Hello!
As I alluded to last month, April and May have been quite busy, with the culmination of a project to draft a paper which we released in mid-May titled “Towards Guaranteed Safe AI: A Framework for Ensuring Robust and Reliable AI Systems”.
It outlines the convergence of multiple AI safety researchers' agendas to a shared framework. This framework is composed of a world model, safety specifications, and a verifier, which collectively aim to generate high-assurance, quantifiable guarantees about the safety performance of AI systems.
Breaking that description down:
World model: The environment the AI system will be operating in. It needs to answer queries about what would happen as a result of the AI’s outputs. For instance, you might have an AI system that is optimizing warehouse operations. The warehouse world model should be able to answer questions like 'Given an action, what will the end state of the box layout be, i.e., where will the boxes and cargo end up after the action is performed?'.

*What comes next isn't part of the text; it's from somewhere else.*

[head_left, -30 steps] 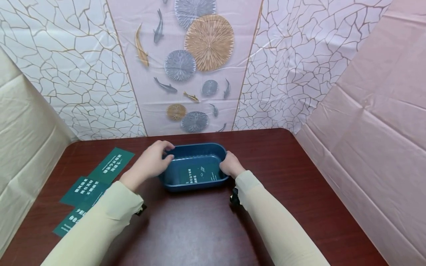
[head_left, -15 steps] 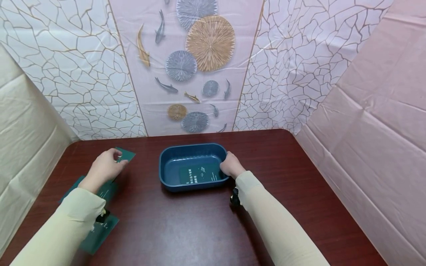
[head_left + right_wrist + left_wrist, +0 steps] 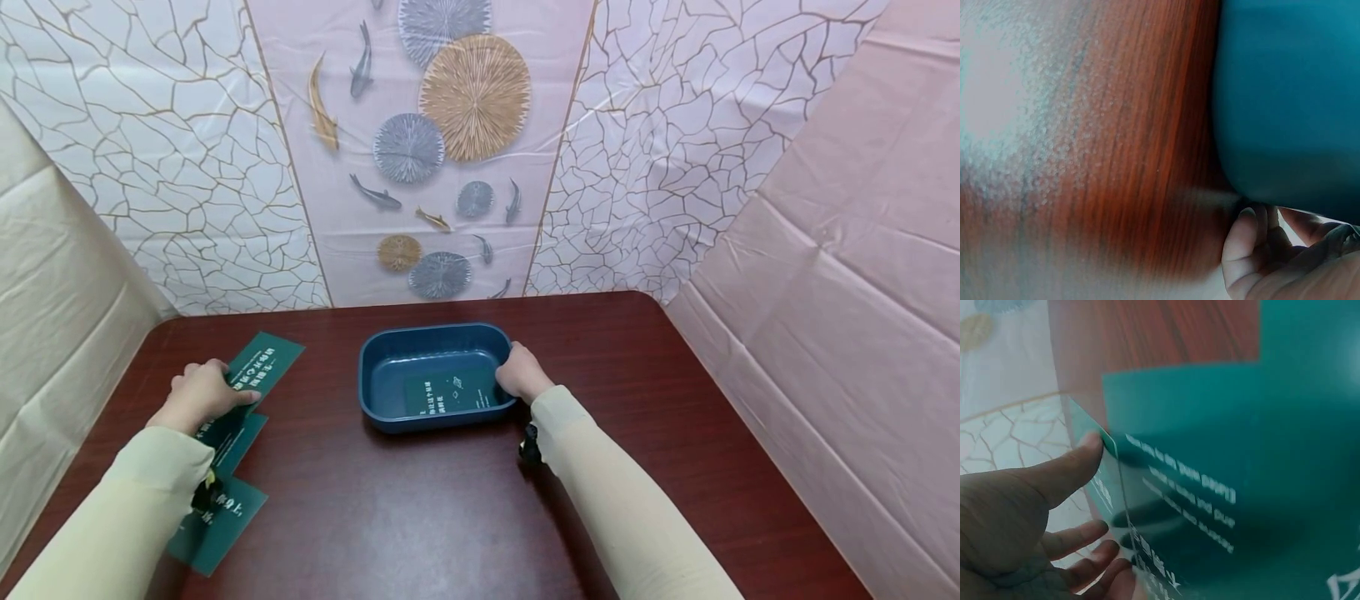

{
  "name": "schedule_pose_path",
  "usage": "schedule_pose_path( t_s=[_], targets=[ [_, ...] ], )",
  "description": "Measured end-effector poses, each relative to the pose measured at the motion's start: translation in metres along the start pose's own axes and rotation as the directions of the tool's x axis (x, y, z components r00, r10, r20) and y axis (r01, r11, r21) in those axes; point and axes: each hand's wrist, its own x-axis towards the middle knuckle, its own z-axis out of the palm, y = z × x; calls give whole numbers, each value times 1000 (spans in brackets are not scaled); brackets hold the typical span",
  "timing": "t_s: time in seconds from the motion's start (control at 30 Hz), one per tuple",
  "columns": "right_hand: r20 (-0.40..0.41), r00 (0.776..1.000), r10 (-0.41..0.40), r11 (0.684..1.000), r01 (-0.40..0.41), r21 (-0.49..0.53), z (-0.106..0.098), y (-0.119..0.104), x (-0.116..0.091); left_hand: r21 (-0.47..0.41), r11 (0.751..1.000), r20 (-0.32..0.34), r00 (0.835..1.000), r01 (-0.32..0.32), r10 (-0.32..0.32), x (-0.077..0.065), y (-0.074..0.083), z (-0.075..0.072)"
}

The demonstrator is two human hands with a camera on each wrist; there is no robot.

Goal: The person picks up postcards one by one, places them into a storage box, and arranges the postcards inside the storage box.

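Observation:
My left hand (image 3: 195, 396) is over the dark green upper card (image 3: 273, 358) on the left of the table, thumb at one long edge and curled fingers at the other. In the left wrist view, thumb and fingers of the left hand (image 3: 1022, 519) hold this card by its edges, tilted above another card (image 3: 1191, 406). My right hand (image 3: 522, 372) grips the right end of a blue rectangular tray (image 3: 427, 426); the right wrist view shows curled fingers of that hand (image 3: 1260, 253) at the tray's corner. Inside the tray lies a printed green card (image 3: 442, 396).
Two more green cards, a middle one (image 3: 243, 442) and a lower one (image 3: 225, 521), lie partly under my left hand and sleeve. Dark reddish wood covers the table (image 3: 450, 517). A patterned cloth (image 3: 472, 233) hangs behind its far edge.
My left hand has left the tray's left side and moved left and toward me onto the upper card. The lower card has shifted right and nearer. The right hand and tray stay put.

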Motion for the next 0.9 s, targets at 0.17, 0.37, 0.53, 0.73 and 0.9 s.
schedule_pose_path(
  t_s=[0.17,0.37,0.53,0.73,0.9],
  targets=[
    [8,1000,-4,1000,4,6,1,-1,1,9,996,18,996,90,-91,-1,-4,-7],
    [8,1000,3,1000,-3,16,3,-1,1,62,970,97,966,233,-239,3,2,-15],
    [13,1000,8,1000,-8,15,3,-2,1,91,939,112,933,332,-341,7,9,-18],
    [11,1000,11,1000,-12,20,0,-3,2,104,930,109,925,353,-363,8,11,-15],
    [17,999,27,1000,-27,15,0,0,2,105,924,122,918,367,-378,8,11,-11]
  ],
)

Safety Specifications: A description of the desirable safety properties we want, expressed in terms of the world model. For instance, in the warehouse operation, we want the AI to prioritize the safety of the employees, and to only allow plans that ensure no one is harmed when they are moving boxes. A safety specification would formally express that desire.
Verifier: A component that takes the safety spec, the world model, and the AI to produce a 'formal guarantee,' which is a bounded probability of the likelihood of failure. For instance, you could imagine in a complex warehouse, a very aggressive optimization from the AI might only be able to match the safety spec nine out of ten times. Alternatively, it might only be able to guarantee minimized harm to warehouse operators in a specific, given zone of operation. The verifier would produce such quantifiable proofs.
There are many reasons this type of approach is desirable (check out section 2 and section 5 of the paper for more), but one I particularly want to emphasize is that it can generate positive safety cases - evidence and theory that a system is safe in a given operating environment, not simply that we haven’t seen it fail yet. Requiring strong positive safety cases is a common practice in many safety-critical fields. An illustrative example from the history of civil engineering:
About 25% of bridges built in the 1870s collapsed within the decade, before a deeper theoretical understanding of civil engineering reduced bridges' failure rates to less than 0.4% per decade.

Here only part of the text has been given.